Work required :: All the data should be repeated exactly. Any image in it is left out.
=====
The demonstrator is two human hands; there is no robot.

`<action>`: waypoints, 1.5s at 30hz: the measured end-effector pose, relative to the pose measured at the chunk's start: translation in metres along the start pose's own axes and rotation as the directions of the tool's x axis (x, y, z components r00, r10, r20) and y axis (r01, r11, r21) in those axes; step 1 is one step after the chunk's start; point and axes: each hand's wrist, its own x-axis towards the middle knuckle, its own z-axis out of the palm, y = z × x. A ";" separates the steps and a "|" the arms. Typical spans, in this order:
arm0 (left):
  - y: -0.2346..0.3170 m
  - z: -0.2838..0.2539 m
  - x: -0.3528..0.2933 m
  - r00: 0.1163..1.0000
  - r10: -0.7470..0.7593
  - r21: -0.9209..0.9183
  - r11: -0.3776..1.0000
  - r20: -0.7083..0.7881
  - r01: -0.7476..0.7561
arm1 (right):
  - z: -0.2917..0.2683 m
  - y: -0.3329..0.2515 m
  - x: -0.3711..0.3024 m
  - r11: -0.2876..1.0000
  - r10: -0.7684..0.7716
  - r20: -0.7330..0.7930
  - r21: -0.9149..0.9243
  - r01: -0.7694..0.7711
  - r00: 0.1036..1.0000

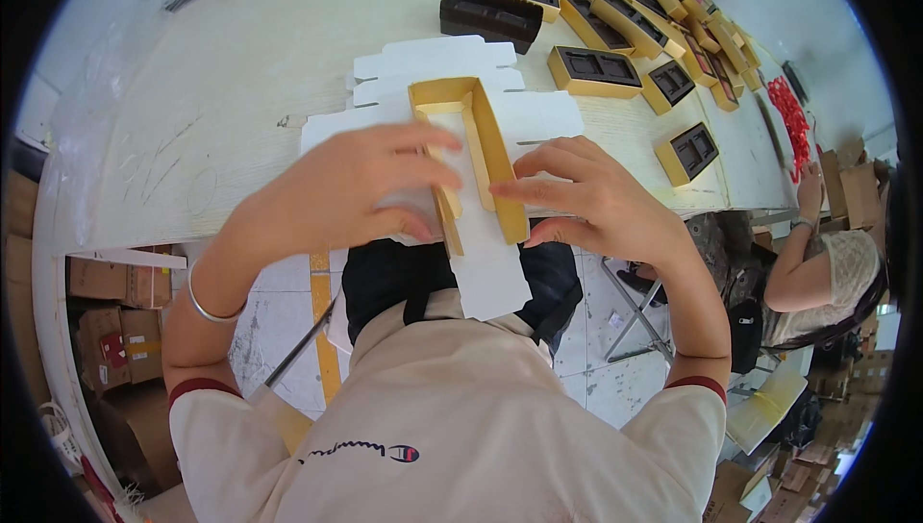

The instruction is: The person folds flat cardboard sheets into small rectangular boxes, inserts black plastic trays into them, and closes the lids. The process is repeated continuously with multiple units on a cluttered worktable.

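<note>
A partly folded cardboard box (497, 153) with gold walls stands before me, its white end flap (490, 283) lying flat toward my lap. Beneath it are flat white cardboard blanks (332, 129). My left hand (375, 182), slightly blurred, is over the left gold wall with fingers apart and curved. On the other side, my right hand (586, 186) has its fingers spread, the tips touching or nearly touching the right gold wall. Neither hand is visibly closed round the cardboard.
Beyond the blanks lies a stack of dark plastic trays (490, 15). Gold boxes with dark inserts (596, 69) crowd the far right of the white table (240, 71). Another person's arm (803, 273) shows at right, near red ribbon (788, 119). Cartons (101, 283) fill the left shelf.
</note>
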 end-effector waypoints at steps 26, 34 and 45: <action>0.021 0.041 0.025 0.951 -0.216 -0.018 0.976 -0.220 0.217 | 0.042 0.002 0.023 0.874 0.378 -0.210 0.404 -0.272 0.902; 0.011 0.046 0.024 0.932 -0.201 -0.069 0.979 -0.302 0.190 | 0.024 -0.008 0.007 0.943 0.240 -0.152 0.273 -0.192 0.959; 0.001 0.033 0.026 0.930 -0.321 -0.156 0.942 -0.177 0.296 | 0.064 -0.011 -0.001 0.968 -0.154 -0.373 -0.241 0.065 0.915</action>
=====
Answer to the problem ::
The demonstrator is two human hands; there is no robot.

`<action>`: waypoints, 1.5s at 30hz: the measured end-effector pose, relative to the pose measured at the chunk's start: translation in metres along the start pose's own axes and rotation as the directions of the tool's x axis (x, y, z components r00, r10, r20) and y axis (r01, r11, r21) in those axes; step 1 is one step after the chunk's start; point and axes: each hand's wrist, its own x-axis towards the middle knuckle, its own z-axis out of the palm, y = z × x. A ";" separates the steps and a "|" the arms. Typical spans, in this order:
arm0 (left):
  - y: -0.2346..0.3170 m
  - z: -0.2838..0.2539 m
  - x: -0.3528..0.2933 m
  - r00: 0.1163..1.0000
  - r10: -0.7470..0.7593
  - r21: -0.9209..0.9183
  - r11: -0.3776..1.0000
  - r20: -0.7083..0.7881
  - r01: -0.7476..0.7561
arm1 (right):
  - z: -0.2917..0.2683 m
  - y: -0.3329..0.2515 m
  - x: -0.3711..0.3024 m
  - r11: -0.2876..1.0000
  - r10: -0.7684..0.7716
  - r20: -0.7330..0.7930
  - r21: -0.9149..0.9243
  - r01: -0.7694..0.7711
  - r00: 0.1036..1.0000


The instruction is: The person folds flat cardboard sheets into small rectangular boxes, inserts black plastic trays into them, and closes the lids. The process is repeated continuously with multiple units on a cluttered worktable.

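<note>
A partly folded cardboard box (497, 153) with gold walls stands before me, its white end flap (490, 283) lying flat toward my lap. Beneath it are flat white cardboard blanks (332, 129). My left hand (375, 182), slightly blurred, is over the left gold wall with fingers apart and curved. On the other side, my right hand (586, 186) has its fingers spread, the tips touching or nearly touching the right gold wall. Neither hand is visibly closed round the cardboard.
Beyond the blanks lies a stack of dark plastic trays (490, 15). Gold boxes with dark inserts (596, 69) crowd the far right of the white table (240, 71). Another person's arm (803, 273) shows at right, near red ribbon (788, 119). Cartons (101, 283) fill the left shelf.
</note>
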 end-effector waypoints at steps 26, 34 and 45: <action>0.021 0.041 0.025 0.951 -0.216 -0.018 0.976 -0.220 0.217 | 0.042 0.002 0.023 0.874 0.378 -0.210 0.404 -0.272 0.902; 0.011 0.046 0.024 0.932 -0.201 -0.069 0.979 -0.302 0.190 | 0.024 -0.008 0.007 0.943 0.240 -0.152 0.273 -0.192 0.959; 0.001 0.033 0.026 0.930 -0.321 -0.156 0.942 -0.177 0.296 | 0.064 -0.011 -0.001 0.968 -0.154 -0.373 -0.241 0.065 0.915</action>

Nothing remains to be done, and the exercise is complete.